**WHAT THIS TASK INVOLVES:** Output all the data exactly as it appears below.

──────── DATASET SECTION

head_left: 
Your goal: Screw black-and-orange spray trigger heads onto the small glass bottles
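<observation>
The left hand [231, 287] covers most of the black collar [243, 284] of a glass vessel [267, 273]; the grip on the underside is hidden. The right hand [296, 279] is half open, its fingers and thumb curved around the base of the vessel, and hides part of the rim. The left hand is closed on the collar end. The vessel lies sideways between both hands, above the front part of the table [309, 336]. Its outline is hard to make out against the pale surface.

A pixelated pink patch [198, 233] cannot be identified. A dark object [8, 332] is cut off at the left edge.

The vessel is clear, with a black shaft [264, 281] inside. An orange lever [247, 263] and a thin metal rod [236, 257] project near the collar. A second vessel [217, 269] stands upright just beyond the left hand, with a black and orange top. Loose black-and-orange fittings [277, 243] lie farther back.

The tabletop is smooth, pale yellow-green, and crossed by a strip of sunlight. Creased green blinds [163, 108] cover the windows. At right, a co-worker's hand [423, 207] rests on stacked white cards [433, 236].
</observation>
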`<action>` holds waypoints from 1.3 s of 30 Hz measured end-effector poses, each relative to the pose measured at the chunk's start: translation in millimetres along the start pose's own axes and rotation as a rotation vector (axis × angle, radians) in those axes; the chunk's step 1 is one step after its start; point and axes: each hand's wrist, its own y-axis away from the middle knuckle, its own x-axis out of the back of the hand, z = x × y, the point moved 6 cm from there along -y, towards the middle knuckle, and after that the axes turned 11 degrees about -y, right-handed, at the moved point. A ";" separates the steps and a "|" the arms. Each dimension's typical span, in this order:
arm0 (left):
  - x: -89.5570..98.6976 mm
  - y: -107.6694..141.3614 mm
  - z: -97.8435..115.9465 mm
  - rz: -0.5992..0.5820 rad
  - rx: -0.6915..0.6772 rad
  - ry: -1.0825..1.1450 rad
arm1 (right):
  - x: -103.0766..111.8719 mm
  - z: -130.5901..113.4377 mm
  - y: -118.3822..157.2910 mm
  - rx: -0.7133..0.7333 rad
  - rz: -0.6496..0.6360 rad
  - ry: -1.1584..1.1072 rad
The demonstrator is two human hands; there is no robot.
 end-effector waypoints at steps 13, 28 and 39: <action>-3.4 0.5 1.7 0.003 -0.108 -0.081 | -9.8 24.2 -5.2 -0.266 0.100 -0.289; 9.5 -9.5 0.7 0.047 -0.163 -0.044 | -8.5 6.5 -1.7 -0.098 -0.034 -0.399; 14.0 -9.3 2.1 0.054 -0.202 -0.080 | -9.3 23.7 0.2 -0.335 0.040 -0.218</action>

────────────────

**YOUR SOLUTION:**
head_left: 
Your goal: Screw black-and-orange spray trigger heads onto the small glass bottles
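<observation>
The left hand [231, 287] covers most of the black collar [243, 284] of a glass vessel [267, 273]; the grip on the underside is hidden. The right hand [296, 279] is half open, its fingers and thumb curved around the base of the vessel, and hides part of the rim. The left hand is closed on the collar end. The vessel lies sideways between both hands, above the front part of the table [309, 336]. Its outline is hard to make out against the pale surface.

A pixelated pink patch [198, 233] cannot be identified. A dark object [8, 332] is cut off at the left edge.

The vessel is clear, with a black shaft [264, 281] inside. An orange lever [247, 263] and a thin metal rod [236, 257] project near the collar. A second vessel [217, 269] stands upright just beyond the left hand, with a black and orange top. Loose black-and-orange fittings [277, 243] lie farther back.

The tabletop is smooth, pale yellow-green, and crossed by a strip of sunlight. Creased green blinds [163, 108] cover the windows. At right, a co-worker's hand [423, 207] rests on stacked white cards [433, 236].
</observation>
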`<action>` holds waypoints from 1.3 s of 30 Hz measured end-effector poses, each relative to the pose measured at the chunk's start: translation in millimetres along the start pose's own axes and rotation as a rotation vector (axis × angle, radians) in those axes; the chunk's step 1 is one step after its start; point and axes: each hand's wrist, its own y-axis away from the middle knuckle, its own x-axis out of the back of the hand, z = x × y, the point moved 6 cm from there along -y, towards the middle knuckle, and after that the axes turned 11 degrees about -y, right-handed, at the moved point. A ";" separates the steps and a "|" the arms. Each dimension's typical span, in this order:
arm0 (left):
  - x: -89.5570..98.6976 mm
  - y: -107.6694..141.3614 mm
  - z: -97.8435..115.9465 mm
  - rz: -0.5992..0.5820 rad
  - rx: -0.6915..0.6772 rad
  - ry: -1.0825..1.1450 rad
arm1 (right):
  - x: -103.0766..111.8719 mm
  - z: -130.5901..113.4377 mm
  - y: -118.3822..157.2910 mm
  - rx: -0.7133..0.7333 rad
  - rz: -0.6496..0.6360 rad
  - ry: -1.1584..1.1072 rad
The demonstrator is two human hands; there is no robot.
 end-effector waypoints at steps 13, 28 and 39: <action>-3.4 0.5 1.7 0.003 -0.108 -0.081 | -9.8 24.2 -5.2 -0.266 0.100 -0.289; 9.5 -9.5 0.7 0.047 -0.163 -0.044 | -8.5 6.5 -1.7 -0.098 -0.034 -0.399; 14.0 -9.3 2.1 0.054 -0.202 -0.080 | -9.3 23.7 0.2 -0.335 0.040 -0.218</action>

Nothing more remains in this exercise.